I guess it depends on the complexity of the infrastructure. For a simplistic system, each branch would have its own GitHub Actions to handle CI/CD. With such a system, my point here is that a multi-branch pattern would imply multiple versions of that image. A more complex system would be needed to avoid that with a multi-branch pattern.

cjdcordeiro commented 2 years ago

Hi again and thanks for the feedback.

After taking your comments into account and with @woky 's big help, I've edited the previous proposal above: https://github.com/ubuntu-rocks/dotnet/issues/24#issuecomment-1171396382

Summary of changes:

Outstanding concerns:



Addressing your comments:

Do you think we need a README that describes which are live/supported?

With this current structure, branches only get built if you commit to them, so if we don't, no new builds are triggered. No need for special READMEs I'd say


Have you thought about how CI and CD will work?

Yes. The CI/CD is centralized, outside this repository, thus all the effort towards a generic normalization of the project structure, such that the same CI can also fit other ROCKs in the future (even if for a limited time)


I guess if you make a change, that's to just one branch and we only need to validate assets for that one branch.

Yes


In terms of ship day, how do we reason about that?

All ROCKs are built and shipped whenever new changes are introduced to the respective branch.


Will there be a global view of Rocks with a mapping to which branch that the rock lives in?

Yes. Whenever a central build happens, a branch/tag clone is created in the builder repository (we own this repo).


Will there be a global view of Rocks with a mapping to which branch that the rock lives in?

I wouldn't consider samples to be ROCKs. I think this is something interesting to be discussed...but my gut feeling is that samples should be treated as auxiliary artefacts. How to handle them though, that's a good question. @richlander can you open a ticket on this?

A possible idea would be to not build samples within the ROCKs CI/CD, but in this repo itself, and upload them separately to a different registry namespace...(thinking out loud)


Multiple branches also implies that multiple versions of runtime-deps images would be built/published for each version and base.

Yes, that's the consequence of having a monolithic repository (check my comment above, under "outstanding concerns").
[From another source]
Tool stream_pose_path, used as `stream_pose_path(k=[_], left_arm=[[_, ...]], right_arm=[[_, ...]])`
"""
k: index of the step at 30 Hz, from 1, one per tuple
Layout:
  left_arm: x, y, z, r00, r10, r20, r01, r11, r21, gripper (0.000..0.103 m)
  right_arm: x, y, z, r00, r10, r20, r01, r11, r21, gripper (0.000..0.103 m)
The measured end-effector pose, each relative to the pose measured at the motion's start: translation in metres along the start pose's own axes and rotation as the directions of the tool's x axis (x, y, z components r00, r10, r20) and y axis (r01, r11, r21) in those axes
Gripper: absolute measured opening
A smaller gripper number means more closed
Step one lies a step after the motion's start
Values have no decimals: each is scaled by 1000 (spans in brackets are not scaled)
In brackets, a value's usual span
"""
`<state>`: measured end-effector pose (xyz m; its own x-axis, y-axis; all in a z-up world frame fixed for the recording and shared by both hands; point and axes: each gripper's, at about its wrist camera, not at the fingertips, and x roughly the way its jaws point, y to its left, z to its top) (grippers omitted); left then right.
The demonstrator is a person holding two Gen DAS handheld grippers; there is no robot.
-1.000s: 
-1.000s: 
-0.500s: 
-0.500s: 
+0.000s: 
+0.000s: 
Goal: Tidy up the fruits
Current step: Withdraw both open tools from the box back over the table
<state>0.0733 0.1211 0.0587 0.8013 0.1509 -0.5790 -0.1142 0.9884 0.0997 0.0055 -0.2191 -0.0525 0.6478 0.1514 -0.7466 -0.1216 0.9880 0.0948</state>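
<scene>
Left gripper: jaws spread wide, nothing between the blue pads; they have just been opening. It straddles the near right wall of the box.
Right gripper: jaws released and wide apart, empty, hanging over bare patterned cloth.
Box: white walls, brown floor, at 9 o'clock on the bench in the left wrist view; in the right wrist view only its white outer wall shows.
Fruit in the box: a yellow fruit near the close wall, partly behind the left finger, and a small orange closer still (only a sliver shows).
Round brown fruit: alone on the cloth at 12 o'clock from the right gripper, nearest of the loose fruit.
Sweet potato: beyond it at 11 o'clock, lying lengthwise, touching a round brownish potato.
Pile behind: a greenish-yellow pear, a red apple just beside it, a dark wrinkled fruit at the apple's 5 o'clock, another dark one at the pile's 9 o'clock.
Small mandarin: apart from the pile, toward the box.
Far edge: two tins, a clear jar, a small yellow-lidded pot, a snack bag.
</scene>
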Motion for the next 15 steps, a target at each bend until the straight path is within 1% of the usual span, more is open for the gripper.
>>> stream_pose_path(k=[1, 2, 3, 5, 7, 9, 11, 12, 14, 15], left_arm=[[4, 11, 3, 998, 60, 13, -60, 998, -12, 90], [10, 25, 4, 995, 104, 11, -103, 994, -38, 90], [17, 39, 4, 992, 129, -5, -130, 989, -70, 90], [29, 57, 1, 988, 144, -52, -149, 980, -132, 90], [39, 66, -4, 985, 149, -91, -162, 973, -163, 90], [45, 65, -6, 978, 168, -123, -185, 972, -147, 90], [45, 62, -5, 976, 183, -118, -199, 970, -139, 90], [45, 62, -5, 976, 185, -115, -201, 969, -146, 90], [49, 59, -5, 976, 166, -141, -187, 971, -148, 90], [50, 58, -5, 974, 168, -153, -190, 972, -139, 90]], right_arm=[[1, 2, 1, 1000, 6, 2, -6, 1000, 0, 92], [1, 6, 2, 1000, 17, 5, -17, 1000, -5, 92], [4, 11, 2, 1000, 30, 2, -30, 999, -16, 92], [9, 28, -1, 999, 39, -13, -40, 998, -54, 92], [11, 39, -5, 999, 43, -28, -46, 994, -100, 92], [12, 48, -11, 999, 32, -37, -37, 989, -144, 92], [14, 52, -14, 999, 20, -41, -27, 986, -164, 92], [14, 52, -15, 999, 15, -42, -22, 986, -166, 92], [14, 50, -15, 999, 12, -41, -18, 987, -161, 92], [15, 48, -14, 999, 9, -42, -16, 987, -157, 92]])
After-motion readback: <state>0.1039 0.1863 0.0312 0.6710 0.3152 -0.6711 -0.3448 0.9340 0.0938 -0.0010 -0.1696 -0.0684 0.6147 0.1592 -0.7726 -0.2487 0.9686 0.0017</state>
Sure, if the CI/CD was dedicated to this repo, we could do that, but the CI is generic, and I'd like to avoid having tailored and complicated conditions in our CI just to serve very specific cases which could be better resolved through other means (like splitting the repo)



hope this helps ;)

richlander commented 2 years ago

With this current structure, branches only get built if you commit to them, so if we don't, no new builds are triggered. No need for special READMEs I'd say

There are two good options (IMO): README for what's a live branch or delete branches that are no longer live. I gotta think our two organizations care equally deeply about communicating support levels to users. Leaving live branches for EOL versions don't seem good for that.

Samples

Fair enough.

https://github.com/ubuntu-rocks/dotnet/issues/27

Structure

If we're going to use branches, I think the approach that would make the most sense is a branch per Ubuntu version and all .NET versions within that branch. That would solve the runtime-deps issue that @mthalman raised and would allow Canonical to declare a support policy per branch w/rt Ubuntu.
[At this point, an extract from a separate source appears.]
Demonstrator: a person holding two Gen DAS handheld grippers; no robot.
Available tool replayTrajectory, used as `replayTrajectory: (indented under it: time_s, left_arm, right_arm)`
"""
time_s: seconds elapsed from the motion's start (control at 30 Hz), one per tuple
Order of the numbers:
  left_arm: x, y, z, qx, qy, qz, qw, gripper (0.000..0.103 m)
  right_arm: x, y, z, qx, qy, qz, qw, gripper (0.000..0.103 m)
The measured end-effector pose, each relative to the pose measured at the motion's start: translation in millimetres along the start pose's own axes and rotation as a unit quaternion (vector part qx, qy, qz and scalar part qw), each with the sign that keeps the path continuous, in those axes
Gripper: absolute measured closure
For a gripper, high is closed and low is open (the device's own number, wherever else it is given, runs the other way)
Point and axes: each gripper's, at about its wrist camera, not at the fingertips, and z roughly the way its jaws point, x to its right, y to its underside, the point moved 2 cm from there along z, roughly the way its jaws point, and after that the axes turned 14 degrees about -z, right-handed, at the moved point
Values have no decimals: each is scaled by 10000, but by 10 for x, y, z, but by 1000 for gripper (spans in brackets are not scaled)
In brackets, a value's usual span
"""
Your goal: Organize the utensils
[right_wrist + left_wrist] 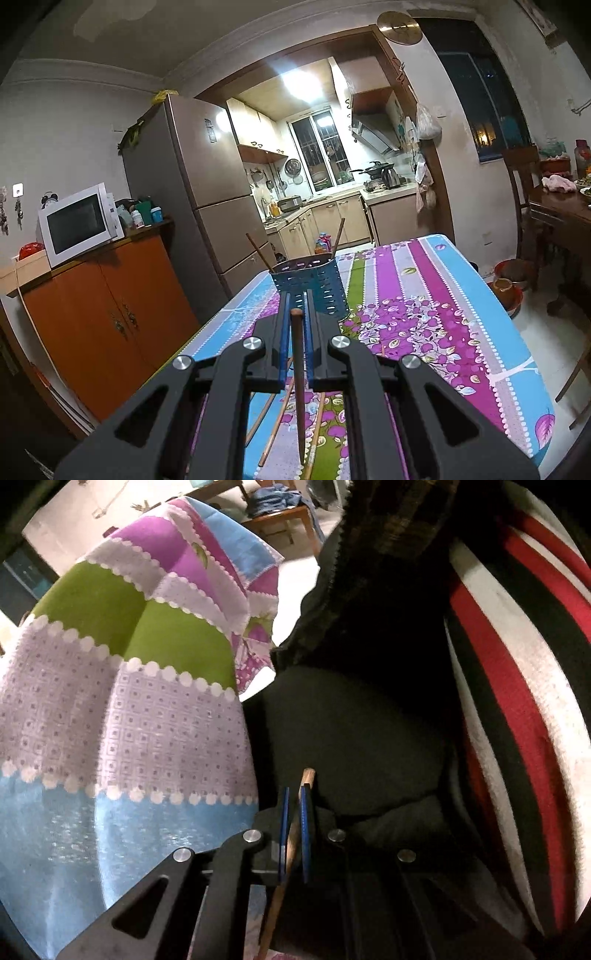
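Note:
My right gripper [297,299] is shut on a dark brown chopstick [299,384], held over the flowered tablecloth a little short of the blue slotted utensil holder [314,286]. Two chopsticks [338,236] stand in the holder. Several loose chopsticks [275,421] lie on the cloth under the gripper. My left gripper [294,794] is shut on a light wooden chopstick [291,845], held off the table's edge in front of dark clothing; the holder is not in that view.
The table [461,295] has a colourful cloth, whose hanging edge [122,716] shows in the left wrist view. A person in dark trousers and a red-striped top [517,701] is close by. An orange cabinet [107,314] with a microwave stands left.

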Motion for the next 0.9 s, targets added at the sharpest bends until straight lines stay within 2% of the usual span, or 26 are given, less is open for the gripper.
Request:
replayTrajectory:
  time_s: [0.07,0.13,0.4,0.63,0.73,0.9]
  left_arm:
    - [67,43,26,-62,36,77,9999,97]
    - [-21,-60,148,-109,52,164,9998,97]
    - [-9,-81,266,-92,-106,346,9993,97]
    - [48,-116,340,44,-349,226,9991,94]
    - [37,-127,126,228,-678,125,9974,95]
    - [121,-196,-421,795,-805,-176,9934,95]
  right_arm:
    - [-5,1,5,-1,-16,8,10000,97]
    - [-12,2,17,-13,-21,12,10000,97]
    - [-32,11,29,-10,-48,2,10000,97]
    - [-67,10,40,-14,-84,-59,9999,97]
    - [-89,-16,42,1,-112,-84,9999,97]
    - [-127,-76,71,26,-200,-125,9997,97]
cjdcordeiro commented 2 years ago

thanks for the feedback.

wrt EOL, yes, the strategy is that 1) all ROCKs shall have self-contained information about EOL, and 2) the respective sources shall get archived (if we are talking about GitHub sources) at EOL. On top of that, sources will also have community health files, which include a SUPPORT.md file

https://github.com/ubuntu-rocks/dotnet/issues/27

thanks

If we're going to use branches, I think the approach that would make the most sense is a branch per Ubuntu version and all .NET versions within that branch. That would solve the runtime-deps issue that @mthalman raised and would allow Canonical to declare a support policy per branch w/rt Ubuntu.
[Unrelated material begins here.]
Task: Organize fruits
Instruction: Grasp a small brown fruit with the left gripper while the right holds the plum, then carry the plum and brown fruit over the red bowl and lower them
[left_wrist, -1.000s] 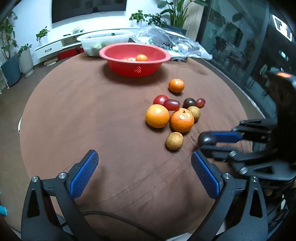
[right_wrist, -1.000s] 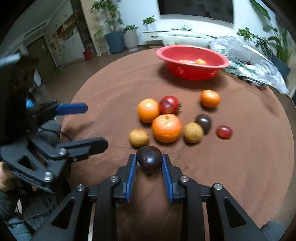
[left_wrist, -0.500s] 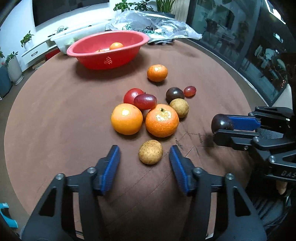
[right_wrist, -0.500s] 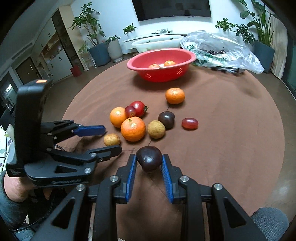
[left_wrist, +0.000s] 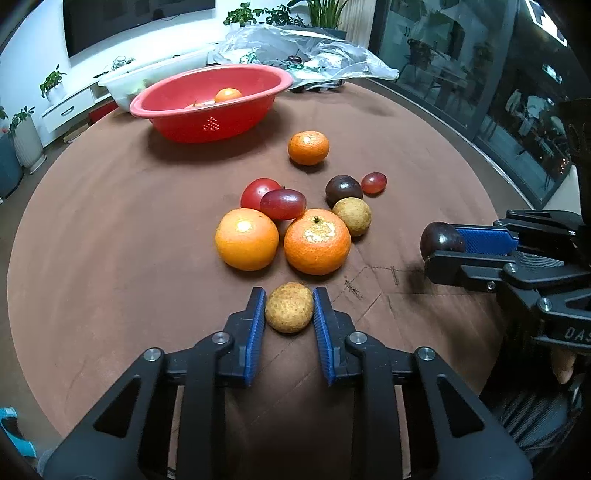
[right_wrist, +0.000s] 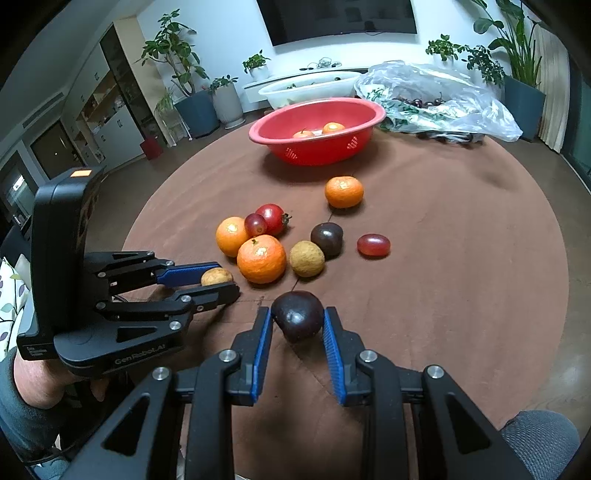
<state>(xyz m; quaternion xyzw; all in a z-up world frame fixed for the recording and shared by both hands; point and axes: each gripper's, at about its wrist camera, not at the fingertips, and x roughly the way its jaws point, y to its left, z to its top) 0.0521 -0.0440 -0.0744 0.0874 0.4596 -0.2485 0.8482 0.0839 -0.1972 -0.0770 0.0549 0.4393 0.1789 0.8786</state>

we've considered this option as it is something we've also been using for other projects (thus why I've also proposed doing it in the 1st proposal). However, there are a few things to consider here:


In any case, this is not to say that one approach is wrong and another is right...the reality is that we need to be as generic as possible to accommodate a variety of ROCKs (at least the ones in https://hub.docker.com/u/ubuntu) without disrupting too much the most popular practices of OSS management.

richlander commented 2 years ago

Got it. That context helps.

We can look at what we do. It's nuanced in a somewhat similar way to what you raise:

We've found that this works super well for us. Our product has something like two dozen product repos, so this separation makes sense. We're thinking of having a separate monorepo projection of these two dozen product repos to enable scenarios that are hard today. However, I think we'd keep the dotnet-docker repo separate as it is today.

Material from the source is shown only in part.